# Late July - early aug gulf piers



## albacized (Nov 25, 2011)

Navarre, Pensacola, etc - is this time frame good for spanish macs, kings, etc....even bonito/a would be ok with me (something that tugs hard, won't be fishing for the table)

And aside from spin fishing the piers, are there any decent fly fishing spots in the general area near the piers? Although I'd like to catch some redfish or trout, I'm not fussy with the fly rod (anything that's willing to eat something I tied...LOL)


----------



## albacized (Nov 25, 2011)

As an aside, although I'm now a Massachusetts resident, I'm a former FL resident (but further south, near Tampa) and the July/Aug heat won't bother me - I take a trip down to Juno Beach every July, but wanted to do something different this year


----------



## Yaksquatch (Mar 23, 2009)

Spanish will be inside the bays and out off the piers that time of year.

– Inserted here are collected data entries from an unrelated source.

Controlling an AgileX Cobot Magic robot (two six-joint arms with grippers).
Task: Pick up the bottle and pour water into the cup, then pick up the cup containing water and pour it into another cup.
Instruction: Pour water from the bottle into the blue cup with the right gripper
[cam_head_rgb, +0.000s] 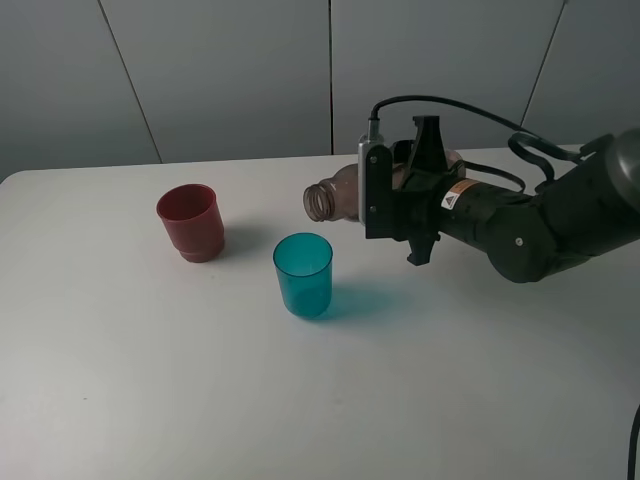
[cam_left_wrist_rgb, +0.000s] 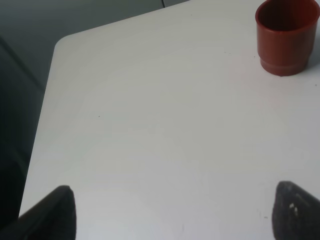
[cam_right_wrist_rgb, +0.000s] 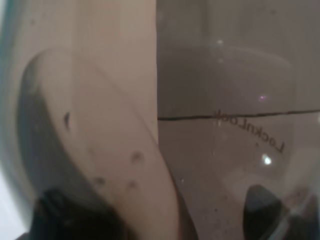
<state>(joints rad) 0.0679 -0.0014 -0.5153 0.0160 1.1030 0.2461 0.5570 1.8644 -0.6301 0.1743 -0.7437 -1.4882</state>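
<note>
Nearest stands the teal cup (cam_head_rgb: 303, 273) on the bench (cam_head_rgb: 150, 380). Above and just beyond it the right pincer (cam_head_rgb: 422, 195) grips the bottle (cam_head_rgb: 335, 198) tight, tipped almost flat, mouth leftward: pouring is in hand, I judge. Next, the neck must dip over the teal cup.

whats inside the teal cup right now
Inside the teal cup only its own tinted wall shows, with no stream from the tilted bottle. Whether water sits at the bottom cannot be told.

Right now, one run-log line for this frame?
right jaws: shut on bottle | bottle: tipped near level, mouth toward teal cup, no stream seen | red cup: upright, apart | left jaws: open, over table
</note>
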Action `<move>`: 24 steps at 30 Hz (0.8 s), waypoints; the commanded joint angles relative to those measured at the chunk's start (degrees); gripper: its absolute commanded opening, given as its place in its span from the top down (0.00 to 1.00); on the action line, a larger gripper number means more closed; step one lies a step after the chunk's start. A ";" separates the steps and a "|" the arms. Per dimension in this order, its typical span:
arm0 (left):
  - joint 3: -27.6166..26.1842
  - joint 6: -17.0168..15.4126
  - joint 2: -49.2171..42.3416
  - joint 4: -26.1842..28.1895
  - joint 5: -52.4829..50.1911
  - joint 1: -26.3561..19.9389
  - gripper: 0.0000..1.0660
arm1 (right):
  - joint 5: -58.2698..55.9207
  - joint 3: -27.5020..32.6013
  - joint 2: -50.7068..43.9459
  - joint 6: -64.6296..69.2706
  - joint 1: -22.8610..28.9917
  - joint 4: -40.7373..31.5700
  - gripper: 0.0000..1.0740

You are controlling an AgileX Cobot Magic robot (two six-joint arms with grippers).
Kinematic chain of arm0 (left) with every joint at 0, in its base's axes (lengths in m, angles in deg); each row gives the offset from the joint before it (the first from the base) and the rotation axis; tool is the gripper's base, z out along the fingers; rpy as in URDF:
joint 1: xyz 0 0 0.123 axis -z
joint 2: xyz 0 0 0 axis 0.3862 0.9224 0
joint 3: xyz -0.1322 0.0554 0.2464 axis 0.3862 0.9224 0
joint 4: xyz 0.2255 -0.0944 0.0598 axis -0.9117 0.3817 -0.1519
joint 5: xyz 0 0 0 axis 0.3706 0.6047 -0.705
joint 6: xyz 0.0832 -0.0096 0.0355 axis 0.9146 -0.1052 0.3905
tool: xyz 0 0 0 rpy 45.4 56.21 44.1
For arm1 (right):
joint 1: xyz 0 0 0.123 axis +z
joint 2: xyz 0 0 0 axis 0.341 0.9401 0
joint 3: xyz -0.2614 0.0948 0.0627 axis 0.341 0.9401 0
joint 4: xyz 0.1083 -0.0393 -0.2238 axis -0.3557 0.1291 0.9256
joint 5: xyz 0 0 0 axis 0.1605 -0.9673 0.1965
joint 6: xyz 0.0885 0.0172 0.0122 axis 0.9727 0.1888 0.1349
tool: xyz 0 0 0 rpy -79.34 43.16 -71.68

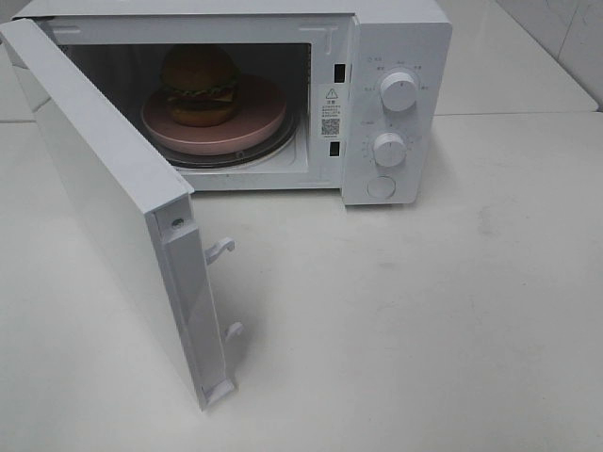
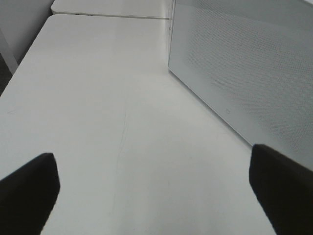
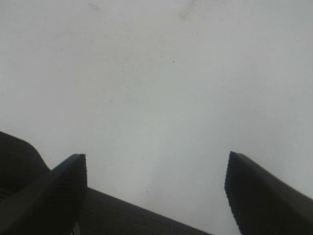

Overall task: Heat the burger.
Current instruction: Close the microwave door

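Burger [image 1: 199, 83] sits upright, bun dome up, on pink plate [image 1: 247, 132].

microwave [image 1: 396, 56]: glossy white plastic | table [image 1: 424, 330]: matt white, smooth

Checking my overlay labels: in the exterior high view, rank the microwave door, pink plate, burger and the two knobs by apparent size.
1. microwave door: largest, though it is also nearest the camera.
2. pink plate
3. burger
4. upper knob and lower knob: look alike, not ranked.
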 commanded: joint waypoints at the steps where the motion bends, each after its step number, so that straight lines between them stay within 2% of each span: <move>1: 0.00 0.06 -0.86 0.40 -0.11 -0.06 0.08 | 0.11 2.64 -4.53 1.49 -2.81 0.00 0.30; 5: 0.00 0.06 -0.86 0.40 -0.11 -0.06 0.08 | 0.52 6.19 -11.75 1.49 -6.76 -0.97 0.30; 14: 0.00 0.06 -0.86 0.40 -0.11 -0.06 0.08 | 4.35 7.96 -23.09 3.15 -12.38 -1.38 0.30; 24: 0.00 0.06 -0.86 0.40 -0.11 -0.06 0.08 | 4.30 7.96 -30.48 4.07 -14.27 -1.03 0.30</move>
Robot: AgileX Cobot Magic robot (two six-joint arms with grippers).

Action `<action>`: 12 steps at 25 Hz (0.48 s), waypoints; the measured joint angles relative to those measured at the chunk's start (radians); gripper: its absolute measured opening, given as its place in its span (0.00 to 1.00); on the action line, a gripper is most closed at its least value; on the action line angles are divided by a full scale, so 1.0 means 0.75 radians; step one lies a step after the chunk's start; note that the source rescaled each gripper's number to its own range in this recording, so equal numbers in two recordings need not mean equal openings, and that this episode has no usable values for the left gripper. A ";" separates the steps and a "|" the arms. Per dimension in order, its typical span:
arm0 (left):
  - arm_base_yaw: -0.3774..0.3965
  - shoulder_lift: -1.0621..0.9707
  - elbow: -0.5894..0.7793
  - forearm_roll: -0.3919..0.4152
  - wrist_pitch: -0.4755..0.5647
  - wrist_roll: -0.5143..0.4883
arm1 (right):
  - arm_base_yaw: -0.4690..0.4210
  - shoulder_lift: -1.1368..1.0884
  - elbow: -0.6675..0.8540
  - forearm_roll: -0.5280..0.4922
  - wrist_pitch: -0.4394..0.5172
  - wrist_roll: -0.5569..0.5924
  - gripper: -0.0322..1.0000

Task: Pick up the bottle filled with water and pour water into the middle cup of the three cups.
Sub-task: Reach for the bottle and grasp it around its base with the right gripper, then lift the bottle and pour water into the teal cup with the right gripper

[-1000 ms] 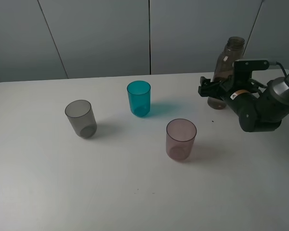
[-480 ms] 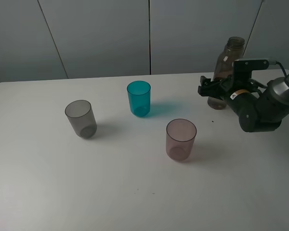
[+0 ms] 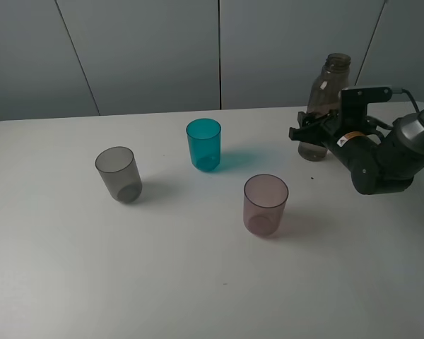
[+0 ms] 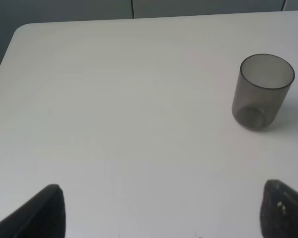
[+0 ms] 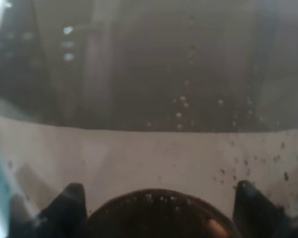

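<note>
- The right pincer point(image 3: 313, 134) is clamped shut low on the body of the bottle point(image 3: 326, 88), at the far right of the table point(image 3: 198, 296). Its wrist view shows nothing but smoky plastic, a waterline and droplets.
- That grip sits low on a tall bottle with no cap, so a quick swing could pivot it in the jaws or slop water out of the open mouth.
- It cannot be told whether the base is clear of the table. If it drags, the bottle may tip.
- The teal cup point(image 3: 203, 143) stands upright, well apart to the left. Tilting too soon would wet the table short of it.
- The pink cup point(image 3: 266, 204) sits nearer the front, and a low, wide carry could knock it over.
- The grey cup point(image 3: 118, 173) is farthest off and at little risk.
- The left pincer point(image 4: 164, 210) is spread wide and holding nothing.
</note>
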 joint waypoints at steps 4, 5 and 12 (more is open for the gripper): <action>0.000 0.000 0.000 0.000 0.000 0.000 | 0.000 -0.043 0.000 -0.096 0.072 0.028 0.06; 0.000 0.000 0.000 0.000 0.000 0.000 | 0.000 -0.065 0.000 -0.128 0.102 0.031 0.06; 0.000 0.000 0.000 0.000 0.000 0.000 | 0.034 -0.252 -0.004 -0.142 0.258 0.076 0.06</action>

Kings will be off the piers that time of year as well.

As for inshore, just look on google earth for parks along the water. Find a place to hop in and start wading, look for seagrass/sand edges, dropoffs, any changes in structure and you should find some trout and reds.

Good luck!
Alex


----------



## albacized (Nov 25, 2011)

Thanks a lot for the info - will look for the parks in question


----------